TASK: Repeat the lines below exactly as written, please, from the line with "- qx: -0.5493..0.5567" to the line with "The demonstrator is", both lines included, and no others.
##### INPUT FOR THIS TASK #####
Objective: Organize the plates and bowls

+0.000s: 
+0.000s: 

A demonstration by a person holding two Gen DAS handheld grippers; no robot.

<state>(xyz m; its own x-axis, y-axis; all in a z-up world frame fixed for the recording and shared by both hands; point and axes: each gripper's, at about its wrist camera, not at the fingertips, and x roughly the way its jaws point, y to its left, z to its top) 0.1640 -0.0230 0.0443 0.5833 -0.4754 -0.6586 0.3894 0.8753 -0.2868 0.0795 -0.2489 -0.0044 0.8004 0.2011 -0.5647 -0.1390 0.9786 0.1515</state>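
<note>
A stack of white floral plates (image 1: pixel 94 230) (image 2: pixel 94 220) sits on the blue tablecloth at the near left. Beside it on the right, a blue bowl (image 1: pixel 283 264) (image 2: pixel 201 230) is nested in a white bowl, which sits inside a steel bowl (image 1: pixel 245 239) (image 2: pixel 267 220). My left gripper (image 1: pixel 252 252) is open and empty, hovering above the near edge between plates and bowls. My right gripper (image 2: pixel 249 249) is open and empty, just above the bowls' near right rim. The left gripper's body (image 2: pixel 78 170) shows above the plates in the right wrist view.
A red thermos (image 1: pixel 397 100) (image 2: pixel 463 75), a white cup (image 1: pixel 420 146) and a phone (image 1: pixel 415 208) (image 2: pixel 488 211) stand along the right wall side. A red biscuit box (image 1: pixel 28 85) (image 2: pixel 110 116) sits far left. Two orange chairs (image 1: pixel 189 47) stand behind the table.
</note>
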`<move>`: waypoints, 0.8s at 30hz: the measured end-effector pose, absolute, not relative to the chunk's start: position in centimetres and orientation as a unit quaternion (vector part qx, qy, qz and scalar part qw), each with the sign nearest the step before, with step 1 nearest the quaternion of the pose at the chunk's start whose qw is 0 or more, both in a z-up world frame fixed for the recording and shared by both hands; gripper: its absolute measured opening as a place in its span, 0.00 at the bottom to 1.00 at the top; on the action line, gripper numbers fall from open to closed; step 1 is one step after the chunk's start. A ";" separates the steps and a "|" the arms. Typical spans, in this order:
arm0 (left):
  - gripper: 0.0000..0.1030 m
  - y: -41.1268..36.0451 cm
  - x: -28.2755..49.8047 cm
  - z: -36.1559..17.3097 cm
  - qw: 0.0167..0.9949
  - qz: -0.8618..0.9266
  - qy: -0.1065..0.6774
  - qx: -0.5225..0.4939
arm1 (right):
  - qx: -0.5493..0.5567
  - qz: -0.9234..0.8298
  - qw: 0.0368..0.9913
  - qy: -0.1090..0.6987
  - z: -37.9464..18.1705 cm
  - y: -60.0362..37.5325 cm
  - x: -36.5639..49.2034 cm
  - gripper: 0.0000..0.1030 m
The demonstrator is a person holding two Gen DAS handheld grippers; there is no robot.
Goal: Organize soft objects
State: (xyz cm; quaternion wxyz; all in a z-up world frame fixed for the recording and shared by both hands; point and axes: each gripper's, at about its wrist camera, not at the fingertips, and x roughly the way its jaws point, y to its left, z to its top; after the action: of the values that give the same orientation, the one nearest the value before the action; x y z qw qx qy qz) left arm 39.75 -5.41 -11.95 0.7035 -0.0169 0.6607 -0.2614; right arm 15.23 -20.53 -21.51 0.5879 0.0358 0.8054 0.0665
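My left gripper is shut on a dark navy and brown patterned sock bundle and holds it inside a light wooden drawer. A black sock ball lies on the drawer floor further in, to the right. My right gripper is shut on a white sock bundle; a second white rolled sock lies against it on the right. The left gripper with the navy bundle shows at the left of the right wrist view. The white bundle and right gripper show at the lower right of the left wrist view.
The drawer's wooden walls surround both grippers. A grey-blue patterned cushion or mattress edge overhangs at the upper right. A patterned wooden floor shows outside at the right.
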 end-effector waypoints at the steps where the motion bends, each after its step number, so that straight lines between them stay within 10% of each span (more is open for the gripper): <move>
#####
RESPONSE:
  - qx: -0.5493..0.5567
  - qz: -0.9234..0.8298
  - qw: 0.0368..0.9913
  - qy: -0.1090..0.6987
  - z: -37.9464..18.1705 cm
  - y: -60.0362..37.5325 cm
  - x: -36.5639..49.2034 cm
  - gripper: 0.0000..0.1030 m
The demonstrator is a person holding two Gen DAS handheld grippers; there is no robot.

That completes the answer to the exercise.